Deux cents sept (207)  personnes - et quelles personnes : il s’agit ici des dieux, fils de dieux ! - sont donc abattues comme on abattait des chiens enragés il y a quelques années à Bucarest.

Le motif ? Une espèce de folie étrange qui, parait-il, n’affecte que les Etats-Unis, si l’on exclut la tuerie du 08 janvier 2011 qui, celle-ci relève bien du domaine du politique.

Eh oui, même l’empire de l’oncle Sam a son Régime et ses Dissidents du Régime, pareil en cela aux états qu’on disait ou qu’on dit encore : « voyous ! »

Ces tueurs agissent en justiciers, comme la maffia en Italie. Cette maffia dont on préfère plutôt grimper sur les vitres que lui reconnaître un caractère politique ! et à cet effet seules des sphères initiées ont compris qu’il y aurait dans sa nature un peu du politique « sécessionniste » certes mais politique tout de même car ce serait la tendance qu’affiche le Sud de s’affranchir du Nord considéré par les habitants du Sud comme un véritable colonisateur.

Mais les « anti-sécessionnistes » font passer cette tendance politisée pour de la criminalité organisée. D’où les affres dues à cette impasse où se trouve l’Italie depuis des siècles.

D’où aussi cette tendance de caractériser de scandaleuse et d’inadmissible toute velléité de négociation entre l’Etat et la maffia.

L’écrivain Carlo Cassola dans son roman « Monte Mario » fait dire à deux de ses personnages :

« Papa était sicilien seulement de la part de mère. »

« Mais il avait pris tout d’elle. Il avait le même caractère insinuant… il rendait un service à l’un, un autre à l’autre… c’est de cette manière qu’il est allé de l’avant dans sa carrière. Moi je le lui disais, tu as la mentalité maffieuse. « C’est la mentalité de nous autres siciliens » répondait-il. Car il se considérait siciliens de la tête jusqu’aux pieds.
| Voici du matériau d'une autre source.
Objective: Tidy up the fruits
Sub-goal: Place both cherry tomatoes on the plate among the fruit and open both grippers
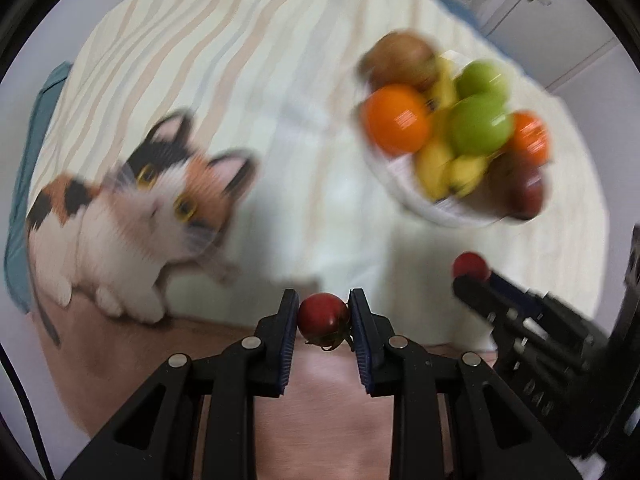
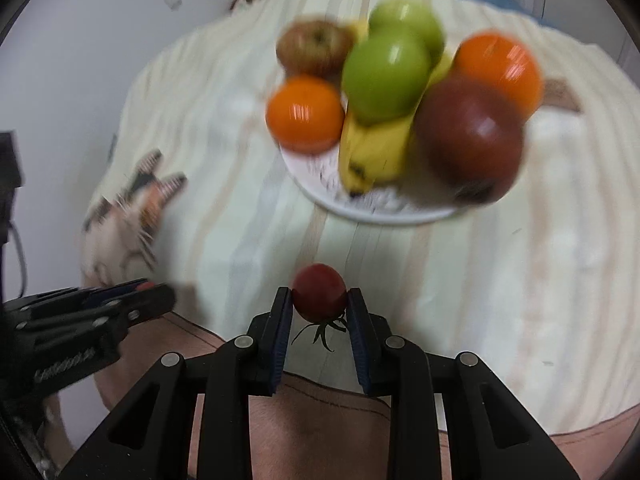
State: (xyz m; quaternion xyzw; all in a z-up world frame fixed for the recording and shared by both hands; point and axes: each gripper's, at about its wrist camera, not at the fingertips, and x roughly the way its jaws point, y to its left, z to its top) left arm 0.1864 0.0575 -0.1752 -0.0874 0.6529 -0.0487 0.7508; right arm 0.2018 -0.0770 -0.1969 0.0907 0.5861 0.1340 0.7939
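Note:
My left gripper is shut on a small red tomato with a green stem, held above the near edge of the table. My right gripper is shut on a second red tomato; it also shows in the left wrist view at the right. A white plate ahead holds oranges, green apples, bananas and red apples. The same plate sits to the upper right in the left wrist view. Both views are blurred by motion.
A striped pale cloth covers the round table. A calico cat toy lies on the table's left side and shows in the right wrist view. A blue cushion edges the far left. Pink surface lies below.

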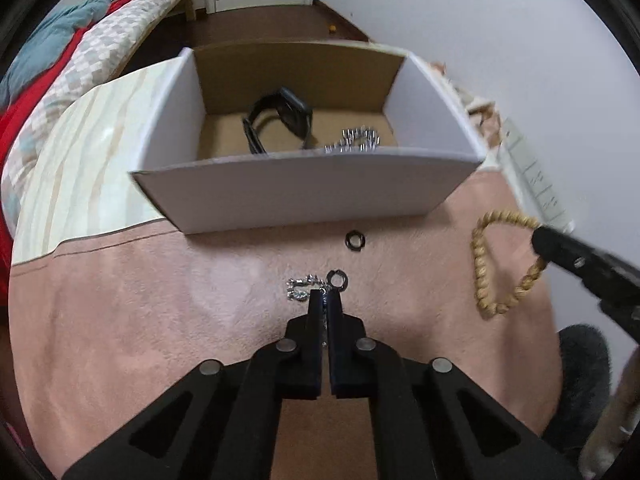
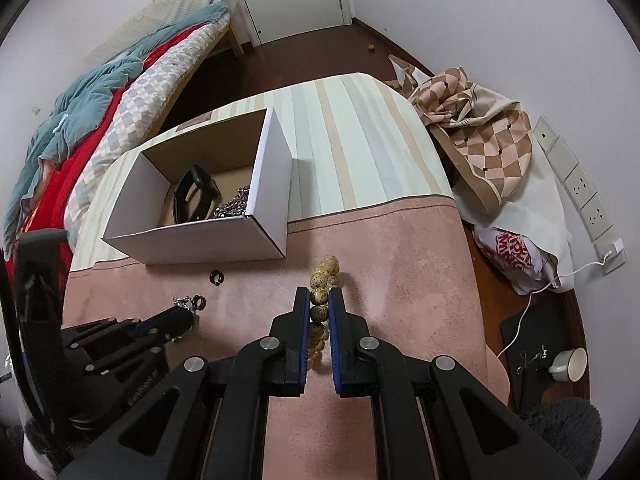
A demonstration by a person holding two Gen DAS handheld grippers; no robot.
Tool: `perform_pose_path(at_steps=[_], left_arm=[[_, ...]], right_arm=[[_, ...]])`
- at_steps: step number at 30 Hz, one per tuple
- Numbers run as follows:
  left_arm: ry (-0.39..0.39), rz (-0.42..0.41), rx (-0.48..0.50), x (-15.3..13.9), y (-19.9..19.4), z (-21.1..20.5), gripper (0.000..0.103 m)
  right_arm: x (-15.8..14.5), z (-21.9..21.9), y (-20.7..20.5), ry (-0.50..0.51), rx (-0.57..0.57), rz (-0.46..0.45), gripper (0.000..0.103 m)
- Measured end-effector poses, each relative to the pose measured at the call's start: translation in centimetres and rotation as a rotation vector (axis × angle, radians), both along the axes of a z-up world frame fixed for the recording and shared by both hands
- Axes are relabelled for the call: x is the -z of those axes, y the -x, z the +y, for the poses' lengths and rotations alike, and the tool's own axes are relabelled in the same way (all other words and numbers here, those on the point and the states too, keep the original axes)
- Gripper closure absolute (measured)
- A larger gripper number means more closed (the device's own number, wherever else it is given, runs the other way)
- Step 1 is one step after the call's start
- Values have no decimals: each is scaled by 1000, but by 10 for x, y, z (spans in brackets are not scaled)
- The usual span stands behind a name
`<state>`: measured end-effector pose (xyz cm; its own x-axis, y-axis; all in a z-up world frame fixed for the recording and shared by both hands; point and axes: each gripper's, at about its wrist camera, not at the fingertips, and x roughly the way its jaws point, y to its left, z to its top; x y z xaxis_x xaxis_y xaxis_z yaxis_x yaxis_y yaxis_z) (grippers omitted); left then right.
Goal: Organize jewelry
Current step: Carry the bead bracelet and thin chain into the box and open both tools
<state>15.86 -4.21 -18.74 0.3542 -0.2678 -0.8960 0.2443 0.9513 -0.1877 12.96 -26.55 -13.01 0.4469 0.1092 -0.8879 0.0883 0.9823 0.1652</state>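
A silver chain [image 1: 298, 286] with a small ring [image 1: 337, 279] lies on the pink mat [image 1: 160, 320]. My left gripper [image 1: 326, 295] is shut on its end, and links glint between the pads. In the right wrist view the chain [image 2: 182, 302] sits at the left gripper's [image 2: 188, 318] tip. My right gripper [image 2: 320, 298] is shut on a speckled bead bracelet [image 2: 326, 270], whose loop [image 1: 480, 264] shows beside the right gripper [image 1: 540, 240] in the left wrist view. A white box [image 1: 304, 192] [image 2: 200, 244] behind holds a black watch [image 1: 280, 116] and a silver link bracelet [image 1: 356, 140].
A black ring [image 1: 354, 240] [image 2: 216, 277] lies on the mat just before the box. Striped tabletop [image 2: 352, 140] extends behind. A bed with quilts [image 2: 100, 100] is at the left, a checked cloth [image 2: 472, 120], wall sockets [image 2: 580, 184] and a cup [image 2: 568, 364] at the right.
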Motion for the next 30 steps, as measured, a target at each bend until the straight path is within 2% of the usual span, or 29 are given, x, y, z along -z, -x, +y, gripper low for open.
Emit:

Et qui sait s’il ne l’était pas vraiment… »

Si les mots en-soi ont un sens et s’ils ne mentent pas trop ou pas du tout, cela démontre que l’âme du peuple sicilien saisit bien le sens profond du mot maffia – sens originairement politique et il l’est encore jusqu’aujourd’hui.

 

Cacher l’éclat de la vérité par un filet !

Mais retournons à notre Amérique : Entre temps que font les autorités, les citoyens et la société civile par excellence ? Ils continuent à débattre de tous les maux de la terre et de toutes les barbaries des cieux sauf de leur propre folie.

Folie ? c’est un euphémisme - combien mystificateur ! - derrière lequel on cherche à cacher la véritable nature de ce terrible et barbare mal qui afflige l’Amérique, pays présumé respectueux de la liberté de l’homme et de ses droits à la vie et à la dignité !

Oui la libre circulation des armes est déterminante dans ce type de massacres : elle l’est dans la mesure où elle donne la forme dont le massacre s’habille et détermine le nombre des victimes à abattre.

Mais tant que l’Amérique et ses alliés (sont-ils vraiment alliés ou amis ceux qui font semblant de ne pas voir nos maux et nos faiblesse ?) ne procèderont pas à une sorte d’auto-analyse intelligente, honnête et sérieuse ; tant qu’ils se refuseront à reconnaître le caractère politique de tels massacres, notre hyper-Puissance (dont notre époque est fière comme en sont fiers d’ailleurs tous les peuples de la terre dont elle est constituée) ne sortira jamais d’une telle barbarie.

Il est évident que tous les mielleux discours sur la fraternité des hommes, leurs droits à la vie et à la dignité etc. etc., ne servent pas à grand-chose si de l’autre part les puissants continuent d’exploiter les masses, si l’Amérique continuent de faire des guerres atroces et rapaces aux autres peuples et si elle continuent d’armer son peuple contre… lui-même !

Les Américains, enfants de cette terre de discours sur la liberté et le respect des droits de l’homme, ne sont pas dupes de telles contradictions dans le fond et dans la forme de tels discours.